Enquanto esse dossiê estava sendo elaborado, especificamente em 3 de dezembro de 2023, o intelectual e militante do movimento quilombola Nêgo Bispo partia. Mas como anunciava: “Estarei vivo, mesmo enterrado” (Moncau, 2023). Sim, ele segue vivo.

Por isso, começamos a apresentação com esta homenagem: vamos discutir a partir deste intelectual, de seu nome, o papel da Biblioteca como espaço de registro e valorização do conhecimento. Uma memória se constrói no coletivo e a Biblioteca Nacional é a guardiã e responsável por manter vivo o conhecimento, mesmo que seus autores estejam enterrados.
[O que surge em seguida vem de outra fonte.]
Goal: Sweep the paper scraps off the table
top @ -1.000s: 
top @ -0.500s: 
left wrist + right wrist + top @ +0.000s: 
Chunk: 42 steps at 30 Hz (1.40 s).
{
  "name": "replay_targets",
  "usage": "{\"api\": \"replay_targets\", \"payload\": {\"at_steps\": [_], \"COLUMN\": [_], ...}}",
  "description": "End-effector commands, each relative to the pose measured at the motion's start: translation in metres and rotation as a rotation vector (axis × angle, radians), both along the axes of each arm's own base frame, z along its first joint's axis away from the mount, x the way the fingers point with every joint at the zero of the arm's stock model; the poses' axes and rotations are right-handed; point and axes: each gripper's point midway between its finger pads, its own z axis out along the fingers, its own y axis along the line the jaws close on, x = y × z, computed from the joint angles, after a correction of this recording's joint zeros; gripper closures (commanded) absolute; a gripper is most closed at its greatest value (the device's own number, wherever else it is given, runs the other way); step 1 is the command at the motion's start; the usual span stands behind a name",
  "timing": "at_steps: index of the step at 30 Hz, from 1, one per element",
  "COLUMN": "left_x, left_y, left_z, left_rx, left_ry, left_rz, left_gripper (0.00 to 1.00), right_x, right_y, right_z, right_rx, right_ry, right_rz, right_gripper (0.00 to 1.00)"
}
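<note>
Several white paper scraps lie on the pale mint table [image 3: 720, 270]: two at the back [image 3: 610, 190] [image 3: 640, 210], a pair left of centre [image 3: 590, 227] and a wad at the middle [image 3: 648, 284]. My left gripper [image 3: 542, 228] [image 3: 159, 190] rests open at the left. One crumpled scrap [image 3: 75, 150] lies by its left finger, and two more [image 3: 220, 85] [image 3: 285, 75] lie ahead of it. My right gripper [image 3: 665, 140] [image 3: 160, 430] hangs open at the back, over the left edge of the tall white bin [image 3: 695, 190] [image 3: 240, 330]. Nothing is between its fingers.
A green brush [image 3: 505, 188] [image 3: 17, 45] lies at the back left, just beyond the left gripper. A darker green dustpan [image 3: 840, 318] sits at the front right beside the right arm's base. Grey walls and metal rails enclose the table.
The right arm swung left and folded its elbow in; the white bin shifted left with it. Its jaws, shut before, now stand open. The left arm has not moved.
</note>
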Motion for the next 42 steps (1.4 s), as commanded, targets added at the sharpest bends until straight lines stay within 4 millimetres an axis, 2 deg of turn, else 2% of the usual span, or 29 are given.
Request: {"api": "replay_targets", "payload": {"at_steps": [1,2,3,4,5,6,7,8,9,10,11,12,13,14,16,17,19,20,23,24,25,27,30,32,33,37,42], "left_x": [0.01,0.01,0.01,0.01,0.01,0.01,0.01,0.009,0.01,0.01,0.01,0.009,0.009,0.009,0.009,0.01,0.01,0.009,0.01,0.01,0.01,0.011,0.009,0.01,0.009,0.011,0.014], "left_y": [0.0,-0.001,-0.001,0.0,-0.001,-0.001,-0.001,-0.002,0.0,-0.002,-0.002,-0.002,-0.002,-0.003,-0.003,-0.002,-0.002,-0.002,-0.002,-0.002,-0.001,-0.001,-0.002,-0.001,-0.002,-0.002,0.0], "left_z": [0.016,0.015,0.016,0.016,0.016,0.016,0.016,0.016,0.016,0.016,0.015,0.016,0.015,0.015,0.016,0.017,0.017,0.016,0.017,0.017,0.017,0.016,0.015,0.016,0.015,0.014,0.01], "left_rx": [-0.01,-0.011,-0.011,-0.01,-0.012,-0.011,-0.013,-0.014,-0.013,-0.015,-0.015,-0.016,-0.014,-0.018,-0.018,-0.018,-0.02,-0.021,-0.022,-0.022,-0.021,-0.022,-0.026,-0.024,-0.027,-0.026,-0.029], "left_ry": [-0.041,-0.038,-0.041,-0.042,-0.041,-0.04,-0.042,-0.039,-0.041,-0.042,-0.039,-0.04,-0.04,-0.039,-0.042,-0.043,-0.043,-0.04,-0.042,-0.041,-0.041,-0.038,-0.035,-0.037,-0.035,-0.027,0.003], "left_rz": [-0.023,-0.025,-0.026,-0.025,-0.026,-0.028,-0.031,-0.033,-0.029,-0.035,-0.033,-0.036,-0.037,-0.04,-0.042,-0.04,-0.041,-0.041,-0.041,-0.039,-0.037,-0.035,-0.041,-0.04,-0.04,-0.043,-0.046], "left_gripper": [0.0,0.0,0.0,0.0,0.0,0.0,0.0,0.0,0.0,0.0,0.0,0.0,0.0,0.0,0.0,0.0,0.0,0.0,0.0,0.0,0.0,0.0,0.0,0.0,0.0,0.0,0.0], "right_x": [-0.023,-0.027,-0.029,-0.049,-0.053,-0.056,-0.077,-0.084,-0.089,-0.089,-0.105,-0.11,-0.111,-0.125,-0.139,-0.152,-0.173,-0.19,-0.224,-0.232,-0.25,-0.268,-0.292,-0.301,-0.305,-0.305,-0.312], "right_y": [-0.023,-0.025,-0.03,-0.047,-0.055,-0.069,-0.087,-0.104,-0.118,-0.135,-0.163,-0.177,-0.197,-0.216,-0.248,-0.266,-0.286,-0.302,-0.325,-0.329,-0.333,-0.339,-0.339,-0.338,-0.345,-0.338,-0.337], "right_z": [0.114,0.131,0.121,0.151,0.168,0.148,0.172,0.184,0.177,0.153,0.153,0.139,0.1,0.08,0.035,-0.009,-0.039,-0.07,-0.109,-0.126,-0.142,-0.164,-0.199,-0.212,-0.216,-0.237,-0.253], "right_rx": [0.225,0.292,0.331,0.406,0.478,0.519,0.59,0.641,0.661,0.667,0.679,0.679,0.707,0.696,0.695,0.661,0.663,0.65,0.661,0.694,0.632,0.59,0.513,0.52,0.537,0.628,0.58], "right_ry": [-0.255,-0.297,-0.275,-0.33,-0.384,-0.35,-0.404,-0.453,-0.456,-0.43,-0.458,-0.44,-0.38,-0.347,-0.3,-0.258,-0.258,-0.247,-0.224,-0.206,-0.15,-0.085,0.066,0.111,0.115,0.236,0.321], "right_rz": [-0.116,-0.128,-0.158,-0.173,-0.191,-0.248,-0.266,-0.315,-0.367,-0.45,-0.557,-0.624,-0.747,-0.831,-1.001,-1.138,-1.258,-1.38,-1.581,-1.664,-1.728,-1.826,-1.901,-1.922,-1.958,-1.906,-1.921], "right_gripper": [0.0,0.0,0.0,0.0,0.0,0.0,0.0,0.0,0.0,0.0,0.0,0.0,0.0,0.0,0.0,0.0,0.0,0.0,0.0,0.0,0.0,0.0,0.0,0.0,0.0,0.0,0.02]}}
A repercussão de sua perda foi grande, mas o legado que deixou repercutirá ainda mais. E no intuito de identificar seu legado no acervo da Fundação Biblioteca Nacional, em uma busca rápida pelo catálogo, ao buscar pelo autor “Nêgo Bispo” nenhum registro foi recuperado. Surge então a pergunta, esse intelectual não está no acervo da Biblioteca Nacional? A resposta é: procurou-se errado.

Aqui, uma pequena digressão. Para se encontrar algo em uma biblioteca é preciso que esse algo esteja representado em um catálogo. Percorrer quilômetros de prateleiras de livros pode até parecer ser divertido, mas é inviável quando se busca por uma obra. Por isso, uma biblioteca sem catálogo é uma biblioteca vazia, onde só se busca, mas nunca se acha.

Há diferentes tipos de catálogos. Aqui abordaremos apenas dois: acervo e autoridade. Acervo é o catálogo que reúne os registros bibliográficos, ou seja, aqueles que possuem informações sobre os materiais bibliográficos, os documentos propriamente ditos. Contém os dados de autoria, título, local, editora, ano de publicação entre outros elementos descritivos e temáticos, e, por fim, a sua localização no acervo. O catálogo de autoridades reúne os registros de autoridade que é o que padroniza os pontos de acesso, que são os termos e nomes escolhidos para representar algo. Quando se refere à responsabilidade pessoal, o registro de autoridade inclui as formas variantes do nome que a pessoa adota ao longo de sua vida, data de nascimento e morte, entre outras informações relevantes sobre essa pessoa.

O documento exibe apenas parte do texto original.